祝风平隔着病房门上的玻璃观察了一会儿那个年轻的母亲和她尚在襁褓的儿子。然后问护士:“做过基因检测吗?他们确实是亲子关系?”
护士点头,“做过。绝对是亲生的。”
祝风平接着说:“请确认好你的防护,去把孩子抱出来。”
护士用例行检查的名义将孩子抱了出来。
她们直接把孩子带到了检验室,祝风平对护士说:“让孩子哭,然后收集他喷出的飞沫做检测。”
“不行。”护士反对,“这孩子刚做完开胸手术,如果哭的太大厉害,可能会让伤口开裂!如果想检测,可以采集他的咽拭子。事实上,我们已经查过很多次了。这孩子没有传染病。”
“你就让他哭吧。”祝风平淡淡地说,“等你测完他哭出来的飞沫,你恐怕不会再担心他的伤口,而是恨不得让他死!我提醒你,让他戴上口罩哭。”
护士惊疑不定地照做了。
等检测结果出来之后,除祝风平之外,所有人都惊骇不已——那婴儿哭出来的飞沫中,居然检测出风热病毒!而且病毒戴量高到惊人。
祝风平仍淡淡地说:“过一会儿,让那个孩子再哭一场,然后再测。”
此时,人们再看那个孩子已经不是在看一个孩子而是在看病毒本身。
一小时后再弄哭孩子时,手法就不怎么温柔了。而再测出来的结果,更让人毛骨悚然,更加不知该怎么面对那个婴儿。
这次在飞沫中测出的是载量奇高的小儿骨结石的致病病毒!而且病毒有所变异,可能存在病毒逃逸而使得现有疫苗不再有效。
哭了两次,居然哭出两种不同的病毒。这哪里是孩子?这分明是病毒培养皿!再测,应该还会测出第三种吧?还会更多吗?真是越想越恐怖!
威薇立即下令将孩子完全的、绝对的隔离。将那个年轻的母亲拘束起来,带回去审问。
坐在回程的车上她问祝风平,“这么匪夷所思的事,你是怎么想到的?你觉得那个母亲是有意的,还是无意的?”

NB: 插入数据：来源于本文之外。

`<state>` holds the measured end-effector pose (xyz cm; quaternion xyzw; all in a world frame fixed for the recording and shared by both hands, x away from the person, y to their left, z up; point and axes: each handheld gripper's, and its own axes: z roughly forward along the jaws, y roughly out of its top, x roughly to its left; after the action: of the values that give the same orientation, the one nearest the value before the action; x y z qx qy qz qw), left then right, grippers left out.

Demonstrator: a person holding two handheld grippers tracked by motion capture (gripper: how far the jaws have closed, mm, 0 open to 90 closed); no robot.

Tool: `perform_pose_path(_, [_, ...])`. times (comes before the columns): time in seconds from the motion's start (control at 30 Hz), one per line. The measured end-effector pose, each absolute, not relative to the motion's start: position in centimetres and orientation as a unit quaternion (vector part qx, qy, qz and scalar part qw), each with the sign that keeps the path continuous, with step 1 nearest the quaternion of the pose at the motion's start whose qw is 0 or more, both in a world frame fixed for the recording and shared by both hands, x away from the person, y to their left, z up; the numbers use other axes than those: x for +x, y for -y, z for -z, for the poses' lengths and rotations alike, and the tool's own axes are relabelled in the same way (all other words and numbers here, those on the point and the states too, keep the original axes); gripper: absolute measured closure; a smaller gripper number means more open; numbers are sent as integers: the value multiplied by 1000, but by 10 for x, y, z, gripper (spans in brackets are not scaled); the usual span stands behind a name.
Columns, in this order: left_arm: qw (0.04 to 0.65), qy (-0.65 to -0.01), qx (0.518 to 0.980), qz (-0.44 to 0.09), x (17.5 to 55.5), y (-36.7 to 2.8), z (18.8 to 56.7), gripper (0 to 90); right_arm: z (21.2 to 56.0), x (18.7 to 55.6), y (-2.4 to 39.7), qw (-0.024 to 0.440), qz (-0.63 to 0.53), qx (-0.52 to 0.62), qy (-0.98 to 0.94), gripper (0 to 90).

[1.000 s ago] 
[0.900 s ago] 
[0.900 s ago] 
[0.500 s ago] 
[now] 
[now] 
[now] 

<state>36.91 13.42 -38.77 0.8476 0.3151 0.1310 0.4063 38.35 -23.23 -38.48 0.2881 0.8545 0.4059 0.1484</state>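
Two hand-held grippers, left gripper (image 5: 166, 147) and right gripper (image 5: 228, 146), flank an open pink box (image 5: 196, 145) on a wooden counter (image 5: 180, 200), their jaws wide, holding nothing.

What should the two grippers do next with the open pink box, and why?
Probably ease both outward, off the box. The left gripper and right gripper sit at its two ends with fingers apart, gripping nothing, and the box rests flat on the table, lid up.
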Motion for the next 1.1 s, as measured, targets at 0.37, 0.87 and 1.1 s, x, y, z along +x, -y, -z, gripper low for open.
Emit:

“她当然是有意的。我看着她,看不出一个母亲对孩子的爱。但她却很努力地不让孩子哭……”祝风平似乎打算延续威薇那种平平淡淡的态度,“我不知道这种能力是她家族遗传的,还是她独有的。但这显然不是她第一次传播疫情。”
“以前也发生过与她相关的疫情?”威薇搜索着记忆却一时想不起来。她向来以博闻强记自傲,现在却怀疑自己是不是记忆力衰退了。
“上一次是发生在‘万象群岛’,那个爆发疫情的小国已经亡国了。但是十二岁的她和她身边的女婴当时确实在该国。”祝风平很肯定地说,“我不能确定的是——当时的女婴是她的妹妹还是……也是她的孩子。”
“万象群岛”那个地方,有着大大小小数以万计的岛屿,也一直存在着许多国家……最多时有几百个,现在也有一百多个。那里的战乱从来没有真正停止过,很多时候,外界还没注意到,他们已经兴亡更替了。而有战乱的地方,自然盛产难民。
按理说,十二岁的女孩儿不可能是个母亲。但威薇很清楚——如果她从出生起就是个难民,那任何事情都有可能发生在她身上。
“她既然能让一个国家灭亡,为什么后来不再继续了?”
“可能是因为她身边的那个女婴不见了,她想做也无能为力。”
“那个女婴去哪儿了?”
“这个你真的只能去问她。”
“原来你不是全知全能的。”
祝风平笑了,“我多希望我是全知全能的。那样,我就可以与我爱的人们永不分离。”